-- Opening Marker --

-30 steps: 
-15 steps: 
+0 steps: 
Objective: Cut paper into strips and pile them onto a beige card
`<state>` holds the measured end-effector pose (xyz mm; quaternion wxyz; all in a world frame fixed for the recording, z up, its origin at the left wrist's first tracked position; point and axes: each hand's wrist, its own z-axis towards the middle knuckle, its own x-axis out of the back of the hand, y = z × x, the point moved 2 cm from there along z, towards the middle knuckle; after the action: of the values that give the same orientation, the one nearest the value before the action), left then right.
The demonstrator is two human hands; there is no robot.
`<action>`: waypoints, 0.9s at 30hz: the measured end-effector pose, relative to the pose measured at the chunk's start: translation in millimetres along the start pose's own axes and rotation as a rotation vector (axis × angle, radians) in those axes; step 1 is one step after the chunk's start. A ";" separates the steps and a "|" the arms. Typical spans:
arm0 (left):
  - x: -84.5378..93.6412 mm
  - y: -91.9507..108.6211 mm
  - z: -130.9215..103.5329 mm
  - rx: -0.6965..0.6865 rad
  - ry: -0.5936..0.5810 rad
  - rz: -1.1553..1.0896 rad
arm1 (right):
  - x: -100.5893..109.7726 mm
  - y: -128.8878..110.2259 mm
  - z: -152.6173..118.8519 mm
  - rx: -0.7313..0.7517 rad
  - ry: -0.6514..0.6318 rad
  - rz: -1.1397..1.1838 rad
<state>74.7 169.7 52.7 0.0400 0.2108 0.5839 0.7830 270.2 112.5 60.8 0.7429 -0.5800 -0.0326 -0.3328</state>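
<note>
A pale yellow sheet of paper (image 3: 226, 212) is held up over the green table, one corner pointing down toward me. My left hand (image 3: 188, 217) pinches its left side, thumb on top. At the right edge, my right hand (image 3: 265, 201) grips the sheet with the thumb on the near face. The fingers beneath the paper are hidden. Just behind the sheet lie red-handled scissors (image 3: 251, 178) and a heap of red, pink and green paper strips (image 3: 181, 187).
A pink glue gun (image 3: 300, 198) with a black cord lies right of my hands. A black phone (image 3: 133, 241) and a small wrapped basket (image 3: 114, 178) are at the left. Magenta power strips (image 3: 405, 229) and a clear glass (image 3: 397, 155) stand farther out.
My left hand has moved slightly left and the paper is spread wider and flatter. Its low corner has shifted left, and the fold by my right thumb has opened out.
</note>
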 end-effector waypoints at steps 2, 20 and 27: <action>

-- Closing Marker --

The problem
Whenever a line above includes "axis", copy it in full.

Result
`<state>` holds the measured end-effector pose (xyz mm; quaternion wxyz; all in a world frame fixed for the recording, z up, its origin at the left wrist's first tracked position; point and axes: each hand's wrist, its own z-axis towards the middle knuckle, its own x-axis out of the back of the hand, y = z × x, the point moved 2 cm from there along z, towards the middle knuckle; after the action: of the values that give the same orientation, the one nearest the value before the action), left then right.
`<action>`: waypoints, 0.9s at 30hz: the measured end-effector pose, relative to the pose measured at the chunk's start: translation in millimetres along the start pose's own axes and rotation as a rotation vector (axis × angle, radians) in those axes; step 1 is one step after the chunk's start. A ";" separates the steps and a "|" the arms. Typical spans:

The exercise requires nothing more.